In a communiqué issued on October 31, the China Railway Construction Corp. unit has been asked to submit its proposal, the Tanzania-Zambia Railway Authority announced.
“The Board noted that China Civil Engineering Construction Corporation (CCECC), a subsidiary of China Railway Construction Corporation (CRCC), had been officially introduced by the Government of the People’s Republic of China as the company to negotiate with on the concession of TAZARA and that a proposal from CCECC was expected by the end of October 2023,” reads the statement.
Earlier in October, The Citizen reported that Tanzania was willing to invest heavily in Tazara.
“We want our country to be the gateway to many nations. Very soon, we will surprise the world with what we want to do, and that will be a good opportunity for us due to our geographical location,” Transport Ministry permanent secretary Prof Godius Kahyarara told The Citizen.
Tanzania and Zambia last year committed to upgrading Tazara as part of measures to strengthen bilateral relations between the two countries.
Under the plan announced during Zambian President Hakainde Hichilema’s visit to Tanzania, the 1,160km cross-border railway linking Kapiri-Mposhi in Zambia with Dar es Salaam is to be upgraded to standard gauge through a partnership with the private sector and development partners.
President Samia Suluhu Hassan said the 1,067mm-gauge, single-track Tazara line does not deliver what was expected of it, and an upgrade was needed to open up new business opportunities along the route.
“In today’s world, railways are standard gauge. So, through a public-private partnership, we have agreed to come up with a project to improve Tazara to that level.”
According to Prof Kahyarara, an agreement towards that goal would be signed soon with the goal of making Tanzania the gateway to Sadc, Comesa, and East African Community member states.
The government, said Prof Kahyarara, was also improving lake transport to enable businesspeople to easily transport goods.

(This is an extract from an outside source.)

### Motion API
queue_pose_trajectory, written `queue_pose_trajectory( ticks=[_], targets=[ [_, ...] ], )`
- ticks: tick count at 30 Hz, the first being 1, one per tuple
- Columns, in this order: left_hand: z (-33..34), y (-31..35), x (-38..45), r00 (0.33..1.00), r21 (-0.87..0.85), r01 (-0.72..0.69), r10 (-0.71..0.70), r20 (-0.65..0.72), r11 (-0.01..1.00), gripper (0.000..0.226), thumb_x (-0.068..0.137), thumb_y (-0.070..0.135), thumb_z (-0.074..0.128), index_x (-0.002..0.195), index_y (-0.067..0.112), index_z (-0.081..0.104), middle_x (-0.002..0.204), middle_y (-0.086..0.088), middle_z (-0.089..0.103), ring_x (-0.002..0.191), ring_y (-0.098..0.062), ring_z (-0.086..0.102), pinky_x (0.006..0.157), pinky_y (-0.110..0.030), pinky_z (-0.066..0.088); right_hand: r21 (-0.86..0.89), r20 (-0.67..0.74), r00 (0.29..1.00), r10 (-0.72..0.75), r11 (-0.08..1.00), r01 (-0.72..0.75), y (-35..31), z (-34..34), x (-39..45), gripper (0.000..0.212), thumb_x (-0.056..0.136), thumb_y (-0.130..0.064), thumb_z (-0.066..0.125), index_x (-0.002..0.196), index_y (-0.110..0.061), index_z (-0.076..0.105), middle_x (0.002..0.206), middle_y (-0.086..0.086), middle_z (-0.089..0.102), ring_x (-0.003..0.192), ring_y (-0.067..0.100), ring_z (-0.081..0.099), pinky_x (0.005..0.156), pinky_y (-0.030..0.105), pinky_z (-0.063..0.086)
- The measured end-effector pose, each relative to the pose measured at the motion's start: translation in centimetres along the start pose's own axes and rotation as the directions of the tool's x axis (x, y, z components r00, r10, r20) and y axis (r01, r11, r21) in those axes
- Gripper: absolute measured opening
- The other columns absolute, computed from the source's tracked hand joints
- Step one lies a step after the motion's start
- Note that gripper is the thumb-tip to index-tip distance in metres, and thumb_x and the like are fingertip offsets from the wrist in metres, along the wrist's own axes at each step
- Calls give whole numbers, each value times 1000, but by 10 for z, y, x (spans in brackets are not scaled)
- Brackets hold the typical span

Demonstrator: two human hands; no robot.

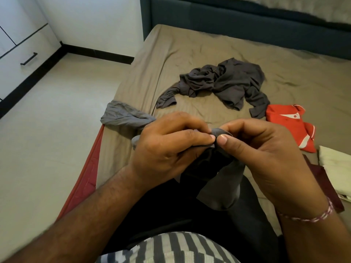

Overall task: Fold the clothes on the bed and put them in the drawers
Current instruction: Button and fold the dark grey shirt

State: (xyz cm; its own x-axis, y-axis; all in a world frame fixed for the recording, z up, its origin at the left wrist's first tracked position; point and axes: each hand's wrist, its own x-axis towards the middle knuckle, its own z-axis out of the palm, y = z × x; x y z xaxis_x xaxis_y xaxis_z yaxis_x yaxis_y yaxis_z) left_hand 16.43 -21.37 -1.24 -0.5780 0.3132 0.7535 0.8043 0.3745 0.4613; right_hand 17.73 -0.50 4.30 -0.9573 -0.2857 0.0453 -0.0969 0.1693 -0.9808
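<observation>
Left hand (167, 147) and right hand (266, 154) both pinch a grey garment (214, 185) (thumbs touching). Dark shirt (224, 80) lies crumpled on the bed (190, 44).

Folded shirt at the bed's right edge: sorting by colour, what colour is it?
The folded shirt is red with white trim, seen in the head view.

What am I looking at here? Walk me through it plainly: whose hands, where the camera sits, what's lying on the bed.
There is no machine: a person wears a camera on the head, looking down at their own hands. The left hand and right hand together pinch the edge of a grey garment that hangs over the lap. On the brown bed sheet lie a crumpled dark grey shirt and a folded red shirt. White drawers stand at the far left.
</observation>
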Motion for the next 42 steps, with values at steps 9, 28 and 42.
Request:
queue_pose_trajectory(
  ticks=[9, 28, 42],
  targets=[
    [5, 4, 3, 966, -155, 260, -255, 51, 953, 11, 82, 5, 87, 88, 1, 78, 102, -7, 73, 95, -14, 72, 79, -33, 60, -269, 22, 993, -114, 956, 116, 7, -3, 2, 18, 85, -32, 73, 99, -22, 78, 93, -9, 77, 86, 13, 74, 71, 39, 60],
    [17, 4, 4, 837, -288, 529, -546, 26, 798, 22, 76, 1, 83, 80, 13, 66, 86, 8, 71, 80, -14, 72, 66, -24, 57, -487, -71, 969, -238, 856, 174, 19, 1, 3, 11, 83, -27, 75, 94, -26, 77, 92, -13, 72, 89, 10, 68, 71, 41, 58],
    [23, -1, 4, 647, -369, 749, -725, 235, 550, 16, 79, 6, 89, 85, 15, 76, 86, -4, 78, 80, -21, 76, 66, -41, 64, -453, -78, 955, -288, 863, 223, 35, 5, -1, 13, 82, -12, 82, 92, -20, 78, 96, -8, 74, 94, 12, 70, 77, 36, 58]
  ],
)
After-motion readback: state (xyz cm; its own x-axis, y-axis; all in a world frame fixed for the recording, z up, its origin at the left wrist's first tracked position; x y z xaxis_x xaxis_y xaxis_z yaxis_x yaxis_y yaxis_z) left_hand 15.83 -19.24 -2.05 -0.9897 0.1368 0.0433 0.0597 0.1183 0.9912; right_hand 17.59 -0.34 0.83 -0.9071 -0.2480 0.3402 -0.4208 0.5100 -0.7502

“We are also continuing with negotiations with the DRC government on the construction of the SGR. Good progress has been made, and details will be shared with the public soon.”
The DRC has the most goods passing through Tanzania, followed by Zambi.
Tazara’s construction between 1970 and 1975 and its inauguration in 1976 were steeped in anti-imperialist narratives that emphasised Sino-Africa solidarity.
According to the Transport Ministry’s budget speech earlier in the year, Tazara transported a total of 244,492 tonnes of cargo 2021/23 compared to 210,161 tonnes the previous year, representing a 16.3 percent increase.
Although DRC is resource-rich with large supplies of copper, cobalt, and gold, as well as being the world’s second-largest rainforest, its people remain relatively poor due to poor transport infrastructure and a lack of access to regional markets.
The move may help revive the near-five-decade-old line that Mao Zedong’s government built to be China’s biggest foreign aid project, costing about $500 million. The Tazara railway has since fallen into disrepair and hauls a fraction of its design capacity of about 5 million tons per year.
It’s becoming increasingly strategic as transport routes into and out of a copper-rich region that stretches from Zambia into the Democratic Republic of Congo become clogged.
The railway may compete with a new one that the US is helping Zambia build that will connect the so-called copper belt with an existing line running to the Angolan port of Lobito.
The Tazara line was front and center of Zambian President Hichilema’s September state visit to China, his Transport Minister Frank Tayali said in an interview on September 20.